## EXERCISE
Every record below should be written out exactly; pictures stay out.

## EXERCISE MATERIAL
»»
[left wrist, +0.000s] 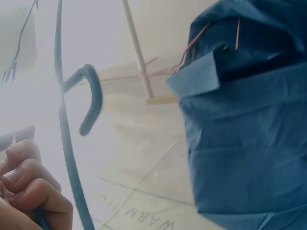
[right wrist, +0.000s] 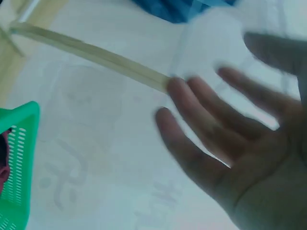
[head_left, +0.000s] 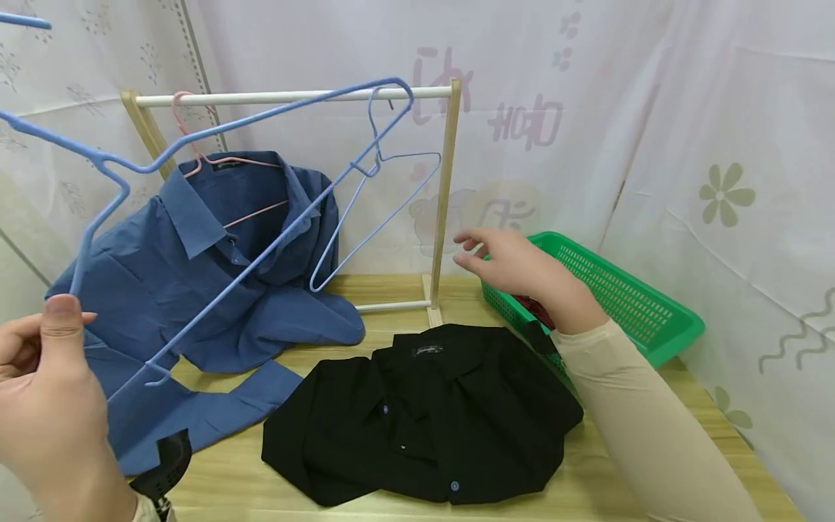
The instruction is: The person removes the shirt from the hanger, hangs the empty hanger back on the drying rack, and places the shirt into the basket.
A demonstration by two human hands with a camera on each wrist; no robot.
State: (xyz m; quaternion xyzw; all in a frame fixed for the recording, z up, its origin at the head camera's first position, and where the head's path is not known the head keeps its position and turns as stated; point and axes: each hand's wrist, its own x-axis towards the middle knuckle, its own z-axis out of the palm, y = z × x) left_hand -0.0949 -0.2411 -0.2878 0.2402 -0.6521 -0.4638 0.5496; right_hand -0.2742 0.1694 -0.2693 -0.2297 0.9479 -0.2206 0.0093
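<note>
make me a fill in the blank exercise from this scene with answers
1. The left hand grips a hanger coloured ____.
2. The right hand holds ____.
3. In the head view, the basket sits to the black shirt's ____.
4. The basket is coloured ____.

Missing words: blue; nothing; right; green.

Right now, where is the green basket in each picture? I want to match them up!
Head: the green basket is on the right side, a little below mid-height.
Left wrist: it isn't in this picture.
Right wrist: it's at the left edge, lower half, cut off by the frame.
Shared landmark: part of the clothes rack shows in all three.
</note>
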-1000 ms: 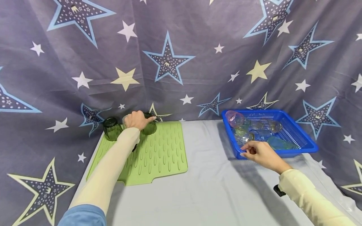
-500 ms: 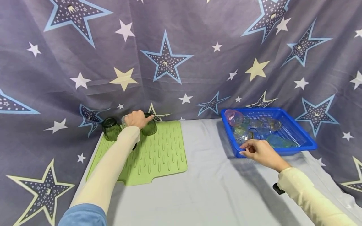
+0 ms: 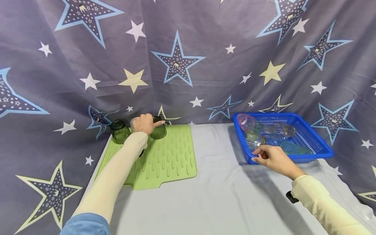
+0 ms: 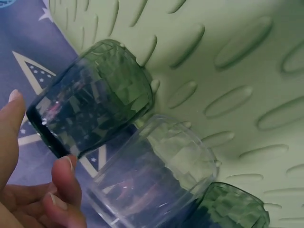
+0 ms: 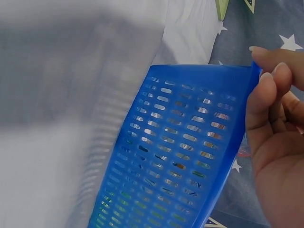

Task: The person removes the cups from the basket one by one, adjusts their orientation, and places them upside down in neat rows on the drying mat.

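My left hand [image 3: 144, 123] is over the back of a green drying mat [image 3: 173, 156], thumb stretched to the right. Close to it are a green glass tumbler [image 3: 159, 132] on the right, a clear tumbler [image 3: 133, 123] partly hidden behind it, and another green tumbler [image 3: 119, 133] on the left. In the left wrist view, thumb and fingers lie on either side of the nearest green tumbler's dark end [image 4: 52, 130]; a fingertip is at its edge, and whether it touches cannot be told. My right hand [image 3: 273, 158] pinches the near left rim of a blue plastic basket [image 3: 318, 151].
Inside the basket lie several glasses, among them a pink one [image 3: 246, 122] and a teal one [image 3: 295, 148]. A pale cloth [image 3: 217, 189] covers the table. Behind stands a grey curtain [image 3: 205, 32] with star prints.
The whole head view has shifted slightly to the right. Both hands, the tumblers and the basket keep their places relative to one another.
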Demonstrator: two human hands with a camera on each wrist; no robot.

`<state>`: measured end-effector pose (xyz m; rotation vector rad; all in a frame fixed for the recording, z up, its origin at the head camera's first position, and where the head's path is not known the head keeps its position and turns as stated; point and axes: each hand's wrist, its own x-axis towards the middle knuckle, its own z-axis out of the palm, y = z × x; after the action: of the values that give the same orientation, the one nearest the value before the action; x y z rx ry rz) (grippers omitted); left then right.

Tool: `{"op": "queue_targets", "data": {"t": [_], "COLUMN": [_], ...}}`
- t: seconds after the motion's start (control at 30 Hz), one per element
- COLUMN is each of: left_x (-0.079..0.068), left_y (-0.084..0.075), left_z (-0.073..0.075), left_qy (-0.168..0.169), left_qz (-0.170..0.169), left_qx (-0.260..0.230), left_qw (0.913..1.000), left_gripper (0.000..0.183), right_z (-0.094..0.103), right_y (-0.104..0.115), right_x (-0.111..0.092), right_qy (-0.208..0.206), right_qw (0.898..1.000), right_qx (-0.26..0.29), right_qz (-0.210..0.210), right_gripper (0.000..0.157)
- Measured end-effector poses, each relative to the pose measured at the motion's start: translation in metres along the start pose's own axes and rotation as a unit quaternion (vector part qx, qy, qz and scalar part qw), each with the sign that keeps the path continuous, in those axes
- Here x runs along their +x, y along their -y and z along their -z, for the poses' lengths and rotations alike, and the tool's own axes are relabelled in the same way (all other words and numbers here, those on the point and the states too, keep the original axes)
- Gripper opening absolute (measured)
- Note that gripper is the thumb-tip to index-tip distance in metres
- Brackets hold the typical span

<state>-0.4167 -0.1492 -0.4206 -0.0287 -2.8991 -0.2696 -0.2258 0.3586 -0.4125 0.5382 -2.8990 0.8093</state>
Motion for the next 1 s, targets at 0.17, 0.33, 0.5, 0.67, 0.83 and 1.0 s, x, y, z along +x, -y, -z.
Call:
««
## EXERCISE SOLUTION
[left wrist, +0.000s] 
[right wrist, +0.000s] 
[head_left, +0.000s] 
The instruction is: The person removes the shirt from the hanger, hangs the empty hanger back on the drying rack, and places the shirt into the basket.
A demonstration by two human hands with a camera on each wrist; no robot.
State: (xyz m; quaternion xyzw; all in a frame fixed for the recording, z up, its origin at the head camera's first position, and where the head's path is not known the head keeps its position and turns as stated; point and axes: each hand's wrist, its own x-axis towards the middle knuckle, its own z-axis out of the palm, y = z × x) left_hand -0.0949 -0.2411 -0.2878 0.2402 -0.6521 -0.4638 0.5496; right_hand -0.2742 0.1694 -0.2693 -0.2297 0.9479 -0.2206 0.0093
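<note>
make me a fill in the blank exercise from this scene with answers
1. The left hand grips a hanger coloured ____.
2. The right hand holds ____.
3. In the head view, the basket sits to the black shirt's ____.
4. The basket is coloured ____.

Missing words: blue; nothing; right; green.

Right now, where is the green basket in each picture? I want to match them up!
Head: the green basket is on the right side, a little below mid-height.
Left wrist: it isn't in this picture.
Right wrist: it's at the left edge, lower half, cut off by the frame.
Shared landmark: part of the clothes rack shows in all three.
</note>
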-1000 ms: 
-500 ms: 
+0 ms: 
+0 ms: 
+0 ms: 

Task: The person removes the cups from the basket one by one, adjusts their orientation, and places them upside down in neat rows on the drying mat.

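My left hand [image 3: 144, 123] is over the back of a green drying mat [image 3: 173, 156], thumb stretched to the right. Close to it are a green glass tumbler [image 3: 159, 132] on the right, a clear tumbler [image 3: 133, 123] partly hidden behind it, and another green tumbler [image 3: 119, 133] on the left. In the left wrist view, thumb and fingers lie on either side of the nearest green tumbler's dark end [image 4: 52, 130]; a fingertip is at its edge, and whether it touches cannot be told. My right hand [image 3: 273, 158] pinches the near left rim of a blue plastic basket [image 3: 318, 151].
Inside the basket lie several glasses, among them a pink one [image 3: 246, 122] and a teal one [image 3: 295, 148]. A pale cloth [image 3: 217, 189] covers the table. Behind stands a grey curtain [image 3: 205, 32] with star prints.
The whole head view has shifted slightly to the right. Both hands, the tumblers and the basket keep their places relative to one another.
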Demonstrator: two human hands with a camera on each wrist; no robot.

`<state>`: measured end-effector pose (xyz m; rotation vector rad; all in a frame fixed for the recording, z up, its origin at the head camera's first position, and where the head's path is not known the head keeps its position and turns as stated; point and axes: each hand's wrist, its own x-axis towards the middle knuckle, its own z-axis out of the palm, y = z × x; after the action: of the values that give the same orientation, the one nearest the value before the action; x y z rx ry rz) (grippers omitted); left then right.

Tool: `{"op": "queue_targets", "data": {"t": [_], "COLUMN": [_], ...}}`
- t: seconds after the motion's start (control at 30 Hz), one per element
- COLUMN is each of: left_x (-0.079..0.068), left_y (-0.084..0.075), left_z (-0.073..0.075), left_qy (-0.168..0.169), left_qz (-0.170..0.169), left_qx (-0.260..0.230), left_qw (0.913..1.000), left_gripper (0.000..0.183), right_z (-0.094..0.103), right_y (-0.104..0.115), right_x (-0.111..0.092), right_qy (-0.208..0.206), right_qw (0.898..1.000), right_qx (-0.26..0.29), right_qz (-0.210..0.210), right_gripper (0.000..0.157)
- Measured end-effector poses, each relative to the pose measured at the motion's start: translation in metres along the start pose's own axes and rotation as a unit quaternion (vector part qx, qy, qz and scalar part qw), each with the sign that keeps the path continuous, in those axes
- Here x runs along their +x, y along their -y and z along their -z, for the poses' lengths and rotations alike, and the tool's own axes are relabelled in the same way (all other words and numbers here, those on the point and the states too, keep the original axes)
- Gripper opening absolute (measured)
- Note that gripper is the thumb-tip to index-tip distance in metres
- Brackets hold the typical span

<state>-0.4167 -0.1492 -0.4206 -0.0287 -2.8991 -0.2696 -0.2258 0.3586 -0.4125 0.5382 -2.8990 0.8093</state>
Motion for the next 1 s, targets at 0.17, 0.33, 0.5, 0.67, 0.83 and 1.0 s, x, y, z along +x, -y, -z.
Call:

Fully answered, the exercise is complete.